Please copy all of the data that follows exactly, leaving any pictures out.
BEGIN PROVIDED MATERIAL
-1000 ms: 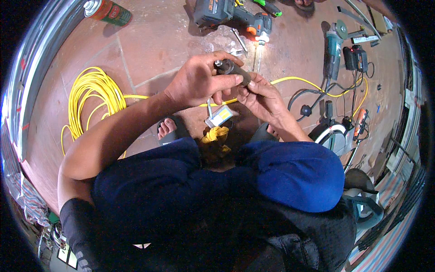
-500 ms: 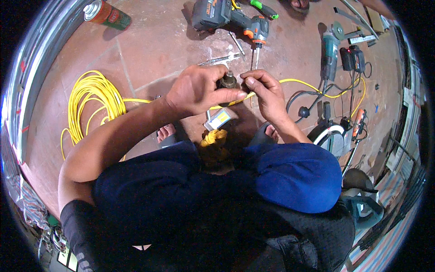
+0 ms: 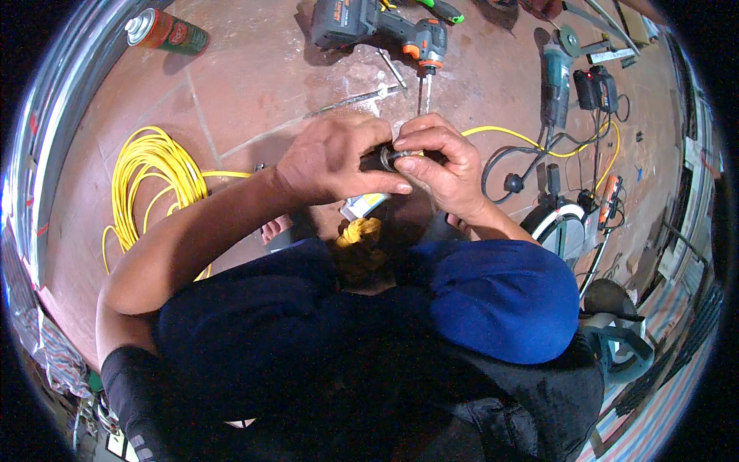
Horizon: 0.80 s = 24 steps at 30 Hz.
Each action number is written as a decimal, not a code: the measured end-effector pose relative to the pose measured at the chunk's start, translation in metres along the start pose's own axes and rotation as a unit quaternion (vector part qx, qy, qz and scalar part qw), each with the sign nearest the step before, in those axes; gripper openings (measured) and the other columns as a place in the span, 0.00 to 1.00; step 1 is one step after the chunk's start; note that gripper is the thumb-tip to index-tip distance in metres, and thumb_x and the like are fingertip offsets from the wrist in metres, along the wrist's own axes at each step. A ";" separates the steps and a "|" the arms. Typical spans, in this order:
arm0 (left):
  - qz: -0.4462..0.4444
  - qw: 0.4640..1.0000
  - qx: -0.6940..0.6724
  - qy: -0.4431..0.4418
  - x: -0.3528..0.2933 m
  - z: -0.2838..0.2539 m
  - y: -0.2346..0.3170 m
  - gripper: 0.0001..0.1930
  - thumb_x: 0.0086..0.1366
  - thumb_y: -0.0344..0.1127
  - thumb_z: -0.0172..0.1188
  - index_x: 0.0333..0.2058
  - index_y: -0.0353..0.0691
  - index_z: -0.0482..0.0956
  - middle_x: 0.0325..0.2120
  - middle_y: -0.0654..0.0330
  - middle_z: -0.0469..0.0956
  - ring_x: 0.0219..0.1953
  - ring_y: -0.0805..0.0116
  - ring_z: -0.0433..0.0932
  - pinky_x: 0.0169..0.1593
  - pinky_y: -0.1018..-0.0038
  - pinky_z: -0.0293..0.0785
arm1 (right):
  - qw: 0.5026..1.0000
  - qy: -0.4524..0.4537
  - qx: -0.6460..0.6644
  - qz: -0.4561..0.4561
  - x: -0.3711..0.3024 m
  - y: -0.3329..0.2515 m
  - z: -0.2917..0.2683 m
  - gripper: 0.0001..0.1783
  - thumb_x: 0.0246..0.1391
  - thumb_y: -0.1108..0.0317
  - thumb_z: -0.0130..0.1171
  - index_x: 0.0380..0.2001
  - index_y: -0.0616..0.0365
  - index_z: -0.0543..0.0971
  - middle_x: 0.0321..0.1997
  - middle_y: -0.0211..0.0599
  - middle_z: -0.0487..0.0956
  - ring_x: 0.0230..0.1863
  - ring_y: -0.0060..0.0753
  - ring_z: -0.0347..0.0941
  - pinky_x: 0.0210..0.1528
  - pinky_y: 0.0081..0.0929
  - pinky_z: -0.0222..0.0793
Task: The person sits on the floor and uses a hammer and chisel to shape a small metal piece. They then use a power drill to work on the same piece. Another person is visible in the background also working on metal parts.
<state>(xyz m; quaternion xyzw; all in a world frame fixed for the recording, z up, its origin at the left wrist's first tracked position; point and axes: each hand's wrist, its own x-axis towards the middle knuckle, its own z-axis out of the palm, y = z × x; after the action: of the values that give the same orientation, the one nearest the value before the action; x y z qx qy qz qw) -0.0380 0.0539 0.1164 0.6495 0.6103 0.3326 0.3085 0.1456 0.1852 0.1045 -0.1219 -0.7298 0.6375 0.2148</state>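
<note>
Above my knees, my left hand (image 3: 331, 160) is wrapped round a dark cylindrical metal part (image 3: 387, 159) with a stepped, shaft-like end. My right hand (image 3: 445, 165) has come against that end, and its thumb and fingers pinch there. The fingertips of both hands nearly meet and hide most of the part. Whether the right fingers hold a separate small piece cannot be made out. Just below the hands lies a small white, blue and yellow box (image 3: 363, 206), partly covered by them, beside a bunched yellow cloth-like thing (image 3: 359, 232).
Beyond my hands a cordless impact driver (image 3: 426, 45) lies near a thin metal rod (image 3: 391, 69). A yellow cable coil (image 3: 131, 181) and a spray can (image 3: 168, 32) are at left. To the right lie an angle grinder (image 3: 556, 85), a black battery charger (image 3: 596, 91) and tangled cords.
My right hand has moved left and closed in on the end of the metal part. The part has tilted toward it, and its shaft end is now mostly covered. The view has shifted slightly.
</note>
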 end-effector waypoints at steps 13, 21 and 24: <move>-0.187 0.948 -0.254 -0.043 -0.010 0.003 0.002 0.28 0.62 0.49 0.65 0.50 0.29 0.77 0.38 0.43 0.82 0.44 0.51 0.82 0.49 0.63 0.75 | 0.988 0.043 0.099 0.112 -0.008 0.019 -0.014 0.11 0.55 0.80 0.64 0.42 0.66 0.79 0.48 0.45 0.78 0.51 0.37 0.78 0.58 0.34 0.74; -0.206 0.957 -0.196 -0.050 -0.011 -0.001 0.004 0.28 0.62 0.50 0.65 0.50 0.31 0.77 0.40 0.43 0.82 0.44 0.48 0.82 0.49 0.61 0.75 | 0.983 0.031 0.116 0.138 -0.005 0.017 -0.015 0.08 0.59 0.76 0.62 0.42 0.67 0.81 0.47 0.45 0.80 0.49 0.35 0.79 0.56 0.31 0.73; -0.204 0.962 -0.174 -0.059 -0.015 0.001 0.000 0.28 0.61 0.50 0.66 0.50 0.31 0.76 0.40 0.43 0.81 0.45 0.46 0.82 0.50 0.61 0.76 | 0.989 0.026 0.042 0.137 -0.004 0.011 -0.019 0.07 0.61 0.74 0.61 0.40 0.66 0.81 0.44 0.43 0.81 0.47 0.31 0.78 0.53 0.28 0.73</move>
<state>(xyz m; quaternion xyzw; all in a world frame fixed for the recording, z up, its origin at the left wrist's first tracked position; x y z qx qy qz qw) -0.0378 0.0394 0.1147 0.4659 0.6433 0.3251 0.5132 0.1569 0.2018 0.0945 -0.2283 -0.6730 0.6875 0.1491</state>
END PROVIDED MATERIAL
EXERCISE RESPONSE.
-1000 ms: 
-500 ms: 
+0 ms: 
Horizon: 0.80 s = 24 steps at 30 Hz.
Each action number is written as a decimal, not a code: the measured end-effector pose relative to the pose measured at the chunk's start, translation in metres along the start pose's own axes and rotation as a unit quaternion (vector part qx, qy, qz and scalar part qw), each with the sign nearest the step before, in those axes; gripper openings (measured) and the other columns as a place in the span, 0.00 to 1.00; step 1 is one step after the chunk's start; note that gripper is the thumb-tip to index-tip distance in metres, and thumb_x and the like are fingertip offsets from the wrist in metres, along the wrist's own axes at each step. A ";" separates the steps and a "|" the arms. Typical spans, in this order:
arm0 (left):
  - qz: -0.4462..0.4444
  - qw: 0.4640..1.0000
  - qx: -0.6940..0.6724
  - qy: -0.4431..0.4418
  - x: -0.3528..0.2933 m
  - z: -0.2838..0.2539 m
  - y: -0.2346..0.3170 m
  - gripper: 0.0001..0.1930
  - thumb_x: 0.0086..0.1366
  - thumb_y: -0.0344..0.1127
  - thumb_z: -0.0172..0.1188
  - index_x: 0.0333..0.2058
  - index_y: -0.0353..0.0691
  - index_z: -0.0482..0.0956
  - middle_x: 0.0325..0.2120
  - middle_y: -0.0654..0.0330
  - middle_z: -0.0469..0.0956
  - ring_x: 0.0219..0.1953
  - ring_y: -0.0805..0.0116
  - ring_z: -0.0433..0.0932
  - pinky_x: 0.0169..0.1593
  - pinky_y: -0.1018..-0.0038
  - pinky_z: -0.0293..0.0785
arm1 (right):
  - qw: 0.5026..1.0000
  - qy: -0.4524..0.4537
  - qx: -0.6460..0.6644
  - qz: -0.4561..0.4561
  - x: -0.3711..0.3024 m
  - y: -0.3329..0.2515 m
  - z: -0.2917..0.2683 m
  - gripper: 0.0001..0.1783
  - thumb_x: 0.0246..0.1391
  - thumb_y: -0.1108..0.0317
  - thumb_z: -0.0130..0.1171
  - index_x: 0.0380..0.2001
  - index_y: -0.0616..0.0365
  - index_z: -0.0543..0.0971
  - middle_x: 0.0321..0.1997
  - middle_y: -0.0211..0.0599
  - middle_z: -0.0487..0.0956
  - ring_x: 0.0230..0.1863
  - ring_y: -0.0060..0.0753
  - ring_z: -0.0347..0.0941
  - pinky_x: 0.0210..0.1528
  - pinky_y: 0.0081..0.0929
  - pinky_z: -0.0222..0.0793
Task: The person sits on the floor and uses a hammer and chisel to shape a small metal piece. They then use a power drill to work on the same piece. Another person is visible in the background also working on metal parts.
<state>(xyz m; quaternion xyzw; all in a world frame fixed for the recording, z up, its origin at the left wrist's first tracked position; point and axes: each hand's wrist, its own x-axis towards the middle knuckle, its own z-axis out of the palm, y = z × x; after the action: of the values that give the same orientation, the one nearest the value before the action; x y z qx qy qz qw) -0.0380 0.0539 0.1164 0.6495 0.6103 0.3326 0.3085 0.1456 0.1852 0.1045 -0.1219 -0.7298 0.6375 0.2148</state>
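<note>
Above my knees, my left hand (image 3: 331, 160) is wrapped round a dark cylindrical metal part (image 3: 387, 159) with a stepped, shaft-like end. My right hand (image 3: 445, 165) has come against that end, and its thumb and fingers pinch there. The fingertips of both hands nearly meet and hide most of the part. Whether the right fingers hold a separate small piece cannot be made out. Just below the hands lies a small white, blue and yellow box (image 3: 363, 206), partly covered by them, beside a bunched yellow cloth-like thing (image 3: 359, 232).
Beyond my hands a cordless impact driver (image 3: 426, 45) lies near a thin metal rod (image 3: 391, 69). A yellow cable coil (image 3: 131, 181) and a spray can (image 3: 168, 32) are at left. To the right lie an angle grinder (image 3: 556, 85), a black battery charger (image 3: 596, 91) and tangled cords.
My right hand has moved left and closed in on the end of the metal part. The part has tilted toward it, and its shaft end is now mostly covered. The view has shifted slightly.
</note>
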 end-effector waypoints at steps 13, 21 and 24: <move>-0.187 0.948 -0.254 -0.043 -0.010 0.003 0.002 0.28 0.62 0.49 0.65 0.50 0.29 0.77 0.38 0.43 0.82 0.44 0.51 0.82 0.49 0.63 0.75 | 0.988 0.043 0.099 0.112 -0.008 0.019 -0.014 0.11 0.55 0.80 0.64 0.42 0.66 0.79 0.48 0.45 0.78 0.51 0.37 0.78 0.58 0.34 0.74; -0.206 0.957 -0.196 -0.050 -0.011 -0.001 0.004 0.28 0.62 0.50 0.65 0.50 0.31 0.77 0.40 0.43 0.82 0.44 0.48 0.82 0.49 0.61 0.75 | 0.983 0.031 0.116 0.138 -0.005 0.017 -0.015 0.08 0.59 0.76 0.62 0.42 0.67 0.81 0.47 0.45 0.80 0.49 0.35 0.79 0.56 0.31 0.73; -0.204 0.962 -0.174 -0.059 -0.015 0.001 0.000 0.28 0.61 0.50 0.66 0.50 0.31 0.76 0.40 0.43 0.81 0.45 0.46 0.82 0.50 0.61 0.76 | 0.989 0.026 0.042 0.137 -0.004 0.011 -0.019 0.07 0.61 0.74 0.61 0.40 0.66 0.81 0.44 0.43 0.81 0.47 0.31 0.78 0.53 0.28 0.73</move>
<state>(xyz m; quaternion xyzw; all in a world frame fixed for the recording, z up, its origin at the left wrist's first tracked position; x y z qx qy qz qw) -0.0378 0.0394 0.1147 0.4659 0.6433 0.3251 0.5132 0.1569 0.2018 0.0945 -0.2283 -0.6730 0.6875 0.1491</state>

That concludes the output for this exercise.